ACTION ITEM:
Each line of the listing is to be copied exactly.
------------------------------------------------------------
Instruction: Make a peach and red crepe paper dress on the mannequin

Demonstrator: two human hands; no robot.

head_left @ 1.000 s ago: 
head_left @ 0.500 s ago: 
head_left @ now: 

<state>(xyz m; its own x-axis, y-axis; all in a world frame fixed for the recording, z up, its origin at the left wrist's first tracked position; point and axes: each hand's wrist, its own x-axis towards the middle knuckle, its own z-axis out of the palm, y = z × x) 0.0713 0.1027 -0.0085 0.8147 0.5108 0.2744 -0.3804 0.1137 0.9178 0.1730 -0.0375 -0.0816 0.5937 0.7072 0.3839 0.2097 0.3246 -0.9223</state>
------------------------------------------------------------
WORKED SOLUTION:
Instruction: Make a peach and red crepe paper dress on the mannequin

Demonstrator: two human hands; no robot.

head_left @ 1.000 s ago: 
head_left @ 0.500 s ago: 
head_left @ now: 

<state>(xyz m; its own x-axis, y-axis; all in a world frame fixed for the recording, z up, its origin at the left wrist's first tracked position; point and axes: each hand's wrist, its own x-axis towards the middle knuckle, its own z-axis out of the palm, y = z × x) 0.0713 0.1027 -0.0085 0.8147 0.5108 0.2744 -0.3804 0.1137 0.9178 0.1730 -0.0375 -0.0816 0.5937 0.7072 0.3839 0.2097 0.3246 -0.9223</state>

Nothing else is required for this exercise.